Em 1897, Josefina publica Galeria Ilustre – Mulheres célebres, com biografias de mulheres notáveis e mundialmente conhecidas. Esse tipo de coletânea biográfica já existia, principalmente para homens célebres, e quando apareciam mulheres eram damas de caridade, filhas obedientes, mulheres religiosas. Mas Josefina escolheu exemplos que evidenciam papéis sociais ativos, como Joana D’Arc e a rainha Isabel da Espanha. Obviamente que esse volume escrito por Josefina não foi adotado pelo sistema escolar para ser usado em escolas primárias femininas. Josefina foi ousada contra uma ordem social que estabelecia rigidamente quais eram os papéis permitidos às mulheres de forma a não deixá-las ultrapassar as fronteiras do privado. 
Eu não encontrei a peça O voto feminino, de Josefina Álvares de Azevedo, no site do domínio público. Poderia estar lá, disponível para download. E poderia ter os contos da autora também, que eu acabei não encontrando nenhum. 
Fico contente de ter sabido dessa autora, não só por poder falar em uma escritora mulher que ficou esquecida, mas por ela ser uma mulher empenhada em fazer valer o direito de cidadãs mulheres, muitas das quais na época ficavam contra ela e contra suas ideias de progresso. Como agora, que feministas defendem direitos mesmo de mulheres que se posicionam contrárias ao feminismo. Ano que vem tem eleição. Quando forem votar, mulheres, pensem no quanto foi trabalhoso conseguir o direito de voto. Pensem em quantas mulheres tiveram que defender esse nosso direito, e não votem nulo ou branco. Posicionem-se. Lembrem da Josefina e se informem sobre os candidatos, talvez se candidatem também. Ainda existe muito pouca mulher interessada em política. No Brasil, desde 1995 existe uma lei que determina cotas para mulheres dentro dos partidos, mas isso não vem se refletindo em candidatas eleitas. É um processo. E nem sempre significa que uma candidata faça mais pelos direitos das mulheres que um candidato, não necessariamente. 
Pra escrever esse roteiro eu busquei informações no artigo “Josefina Álvares de Azevedo e a peça teatral O voto feminino: A escrita como instrumento de luta”, de Mônica Karawejczyk, publicado na Revista Travessias, em 2018. Na dissertação de Letras Literatura “O florete e a máscara – Josephina Álvares de Azevedo, dramaturga do século XIX”, de Valéria Andrade Souto-Maior, defendida na UFSC, em 1995. E no e-book de Michele Machado Fernandes, através de quem eu soube da Josefina pela conta do instagram @contosdesamsara. O e-book faz parte de um projeto chamado “O que contam as mulheres?” e pode ser conseguido grátis na bio dessa conta de instagram. Aproveita pra seguir a Michele e também pra seguir o @literaturaoral, e já aproveita e te inscreve no meu canal do youtube também, que não custa nada e ajuda muito!
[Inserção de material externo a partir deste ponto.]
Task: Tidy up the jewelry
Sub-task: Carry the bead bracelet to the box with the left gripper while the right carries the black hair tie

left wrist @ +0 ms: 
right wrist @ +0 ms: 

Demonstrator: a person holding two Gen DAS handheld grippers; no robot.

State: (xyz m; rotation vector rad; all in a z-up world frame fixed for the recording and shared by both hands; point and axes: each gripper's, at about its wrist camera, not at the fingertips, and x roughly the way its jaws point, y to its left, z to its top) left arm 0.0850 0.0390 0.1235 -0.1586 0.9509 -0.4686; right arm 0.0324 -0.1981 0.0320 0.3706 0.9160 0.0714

Valéria Souto-Maior coloca Josefina ao lado de Nísia Floresta, como as vozes femininas mais fortes a se pronunciarem no Brasil pela conquista dos direitos das mulheres, principalmente no tocante à necessidade de instrução formal feminina. Sobre a Nísia Floresta já falei aqui no Literatura Oral, no episódio #41. 
Então eu deixo a leitura da peça O voto feminino, de Josefina Álvares de Azevedo, como sugestão de leitura. Por hoje fico por aqui. Fiquem bem e até o próximo episódio do Literatura Oral.